Sysdig Install: Mesos/Marathon/DCOS (CLI method)

Sysdig Monitor is the first and only monitoring, alerting, and troubleshooting solution designed from the ground up to provide unprecedented visibility into containerized infrastructures.

Sysdig Monitor comes with built-in, first class support for Mesos, Marathon, and DC/OS. In order to instrument your Mesos environment with Sysdig Monitor, you simply need to install the Sysdig agent container on each underlying host in your Mesos cluster. Sysdig Monitor will automatically begin monitoring all of your hosts, apps, containers, and frameworks, and will also automatically connect to the Mesos and Marathon APIs to pull relevant metadata about your environment.

Recommended Setup

The recommended install method is to (1) deploy the Sysdig agent on all Mesos Agent (aka "Slave") nodes automatically using a Marathon app, and then (2) manually install the Sysdig agent on the Mesos Master nodes.

Step 1: Deploy the Sysdig agent on your Mesos Agent nodes

If you're using DC/OS, then you can find Sysdig in the Mesosphere Universe marketplace of apps. Installing from the Universe will automatically deploy the Sysdig agent container on your Mesos Agent nodes as a Marathon app.

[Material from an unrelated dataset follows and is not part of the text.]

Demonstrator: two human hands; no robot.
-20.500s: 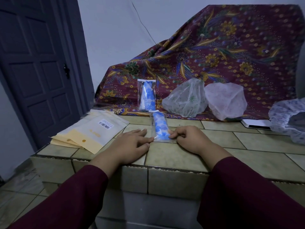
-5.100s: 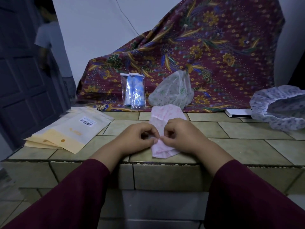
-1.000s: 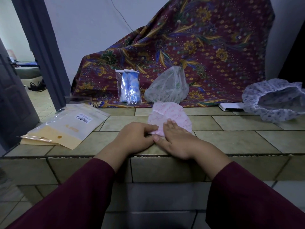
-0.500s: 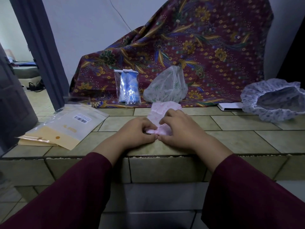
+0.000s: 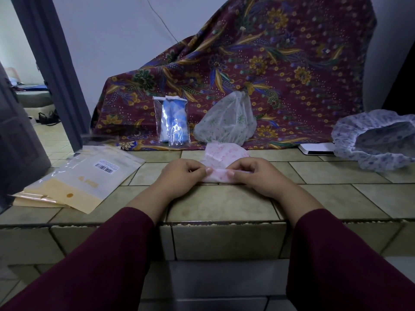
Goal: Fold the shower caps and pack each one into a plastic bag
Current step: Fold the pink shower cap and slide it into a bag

Alternatively, you can use the following example to deploy yourself:

$cat <<- EOF > "sysdig.json"
  "id": "sysdig-agent",
  "cpus": 1.0,
  "constraints": [["hostname", "UNIQUE"]],
  "mem": 850.0,
  "labels" : {"role" : "monitoring", "name" : "sdc-agent" },
  "container": {
    "type": "DOCKER",
    "docker": {
      "image": "sysdig/agent",
      "forcePullImage": true,
      "network": "HOST",
      "privileged": true,
      "parameters": [
        { "key": "pid", "value": "host" },
        { "key": "env", "value": "ACCESS_KEY=YOUR-ACCESS-KEY-HERE" },
        { "key": "env", "value": "COLLECTOR=COLLECTOR-ADDRESS-HERE" },
  { "key": "shm-size", "value": "350m" } ] }, "volumes": [ { "containerPath": "/host/var/run/docker.sock", "hostPath": "/var/run/docker.sock", "mode": "RW" }, { "containerPath": "/host/dev", "hostPath": "/dev", "mode": "RW" }, { "containerPath": "/host/proc", "hostPath": "/proc", "mode": "RO" }, { "containerPath": "/host/boot", "hostPath": "/boot", "mode": "RO" }, { "containerPath": "/host/lib/modules", "hostPath": "/lib/modules", "mode": "RO" }, { "containerPath": "/host/usr", "hostPath": "/usr", "mode": "RO" } ] } } EOF

The above JSON should be POST-ed to Marathon leader API server; please replace the placeholders for number of instances (YOUR-NUMBER-OF-INSTANCES-HERE), access key (YOUR-ACCESS—KEY-HERE) and collector address (YOUR-COLLECTOR-ADDRESS-HERE) appropriately, as well as the “cpus”, “mem” and “labels” entries to fit the capacity and requirements of the cluster environment. Note, the collector address is only required for Sysdig Enterprise on-prem deployments.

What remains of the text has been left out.